WHAT TO WORK ON: Below are the records. Retype, exactly, the lines from the first through the line with "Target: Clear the", and leave out the pictures.

(Records drawn from a dataset)
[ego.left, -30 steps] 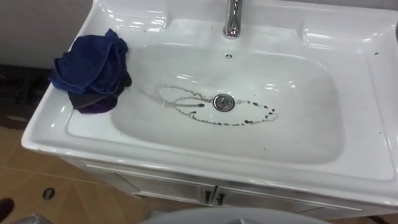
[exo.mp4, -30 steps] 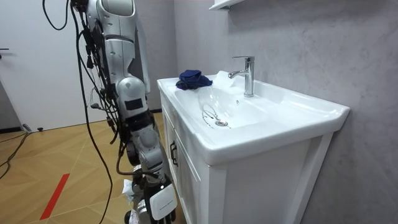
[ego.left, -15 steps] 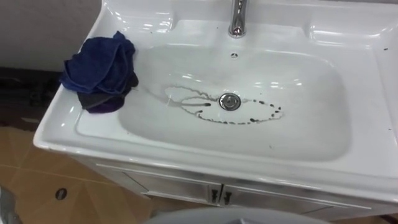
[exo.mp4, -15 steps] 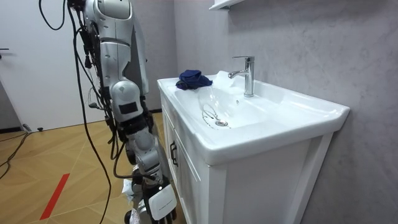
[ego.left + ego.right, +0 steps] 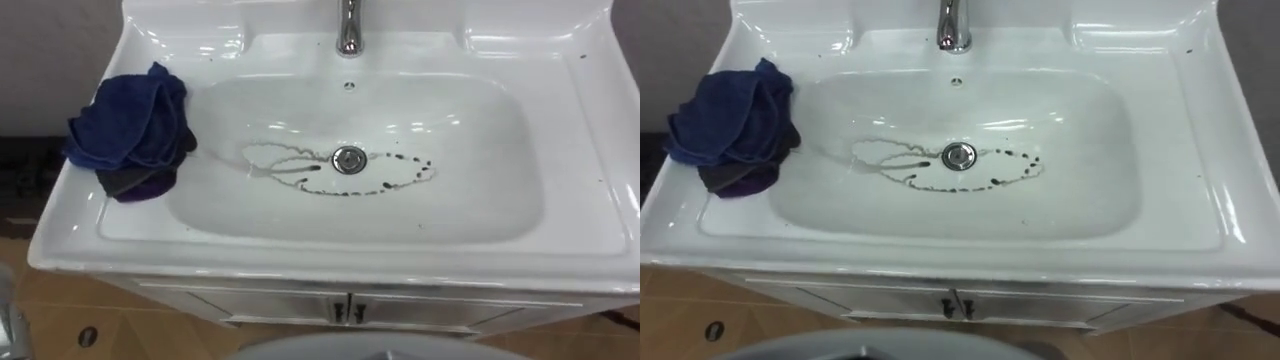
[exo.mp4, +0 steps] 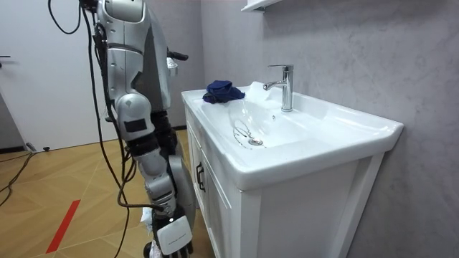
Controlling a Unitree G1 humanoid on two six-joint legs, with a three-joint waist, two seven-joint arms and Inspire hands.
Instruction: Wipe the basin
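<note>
Robot: is standing upright at the room view's left of the cabinet (image 6: 215,215), facing the basin's front edge.
Right hand (image 6: 174,240): is hanging low at the robot's side, just beside the cabinet's front and near the floor (image 6: 72,179), touching nothing; whether it is spread or curled, cannot tell.
Cloth (image 5: 128,128): dark blue, is lying bunched on the basin's left rim with one fold drooping over the bowl's edge; it is high above the hand and well apart from it, and nothing is holding it.
Marks (image 5: 350,192): dark specks are running in a loose ring across the bowl's bottom, with a paler looping streak on the side nearer the cloth; above the hand, well apart.
Drain (image 5: 349,159): round, metal, is sitting inside the ring of marks at the bowl's middle.
Tap (image 5: 348,30): chrome, is standing upright on the back rim behind the drain, farther from the hand than the drain.
Basin (image 5: 590,150): white, is resting on the cabinet, its rim well above the hand; a few specks are showing at the back corners.
Handles (image 5: 347,312): two, small and dark, are meeting side by side where the cabinet doors join, under the front rim.
</note>
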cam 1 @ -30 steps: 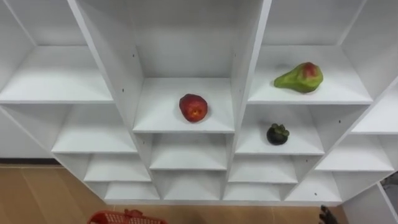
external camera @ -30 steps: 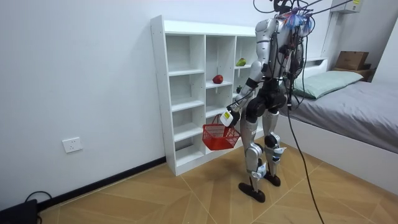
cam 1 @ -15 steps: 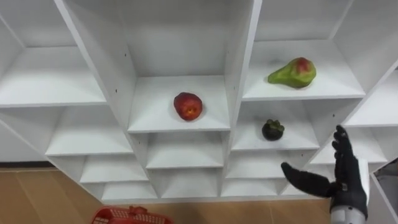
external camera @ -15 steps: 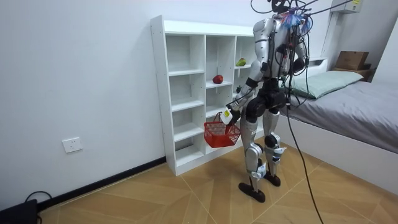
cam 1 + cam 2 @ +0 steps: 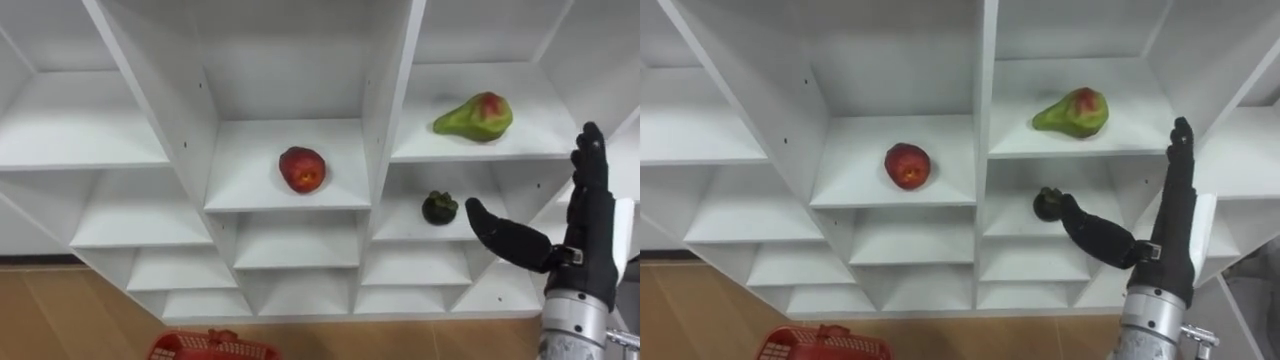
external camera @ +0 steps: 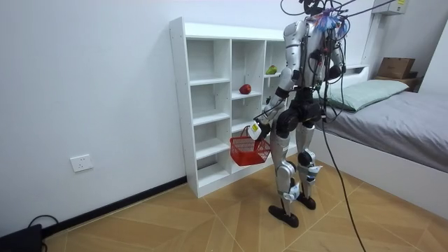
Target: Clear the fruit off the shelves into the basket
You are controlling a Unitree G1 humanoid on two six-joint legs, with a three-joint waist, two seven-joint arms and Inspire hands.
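Left eye view: the right hand, fingers straight, thumb spread, empty, is just right of the mangosteen, posed to take it; pear above, red fruit up-left. Room view: the left hand seemingly hooks the red basket, ready for fruit. Right eye view: the thumb aims at the mangosteen.

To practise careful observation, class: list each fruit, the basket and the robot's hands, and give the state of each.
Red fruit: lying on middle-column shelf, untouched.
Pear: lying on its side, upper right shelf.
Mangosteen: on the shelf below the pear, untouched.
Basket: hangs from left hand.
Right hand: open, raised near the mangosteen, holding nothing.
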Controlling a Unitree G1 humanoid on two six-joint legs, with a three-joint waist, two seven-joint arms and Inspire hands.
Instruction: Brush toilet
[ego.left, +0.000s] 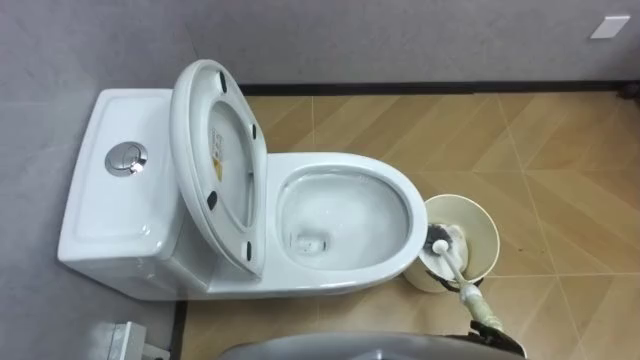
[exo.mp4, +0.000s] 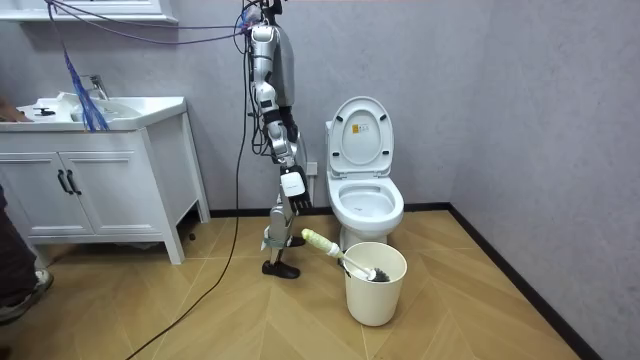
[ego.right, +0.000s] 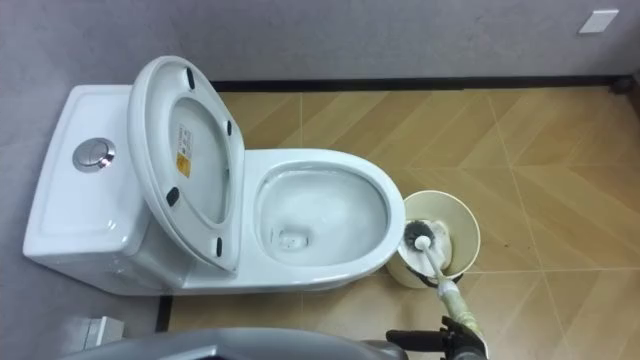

SOLUTION FOR THIS PROBLEM:
[ego.left, -30 steps] 
[exo.mp4, -30 steps] 
[ego.left, -15 steps] 
[exo.mp4, -15 steps] 
[ego.left + ego.right, +0 steps] 
[exo.mp4, +0 steps] 
Controlling a Unitree G1 humanoid on two six-joint legs, with a three-joint waist, two seven-joint arms and Inspire hands.
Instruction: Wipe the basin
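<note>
Robot: is standing upright at the room view's left of the cabinet (image 6: 215,215), facing the basin's front edge.
Right hand (image 6: 174,240): is hanging low at the robot's side, just beside the cabinet's front and near the floor (image 6: 72,179), touching nothing; whether it is spread or curled, cannot tell.
Cloth (image 5: 128,128): dark blue, is lying bunched on the basin's left rim with one fold drooping over the bowl's edge; it is high above the hand and well apart from it, and nothing is holding it.
Marks (image 5: 350,192): dark specks are running in a loose ring across the bowl's bottom, with a paler looping streak on the side nearer the cloth; above the hand, well apart.
Drain (image 5: 349,159): round, metal, is sitting inside the ring of marks at the bowl's middle.
Tap (image 5: 348,30): chrome, is standing upright on the back rim behind the drain, farther from the hand than the drain.
Basin (image 5: 590,150): white, is resting on the cabinet, its rim well above the hand; a few specks are showing at the back corners.
Handles (image 5: 347,312): two, small and dark, are meeting side by side where the cabinet doors join, under the front rim.
</note>
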cam 1 @ -30 steps: 
external camera @ -30 steps: 
cam 1 @ -15 steps: 
external camera @ -15 steps: 
cam 1 + cam 2 @ +0 steps: 
external camera @ +0 steps: 
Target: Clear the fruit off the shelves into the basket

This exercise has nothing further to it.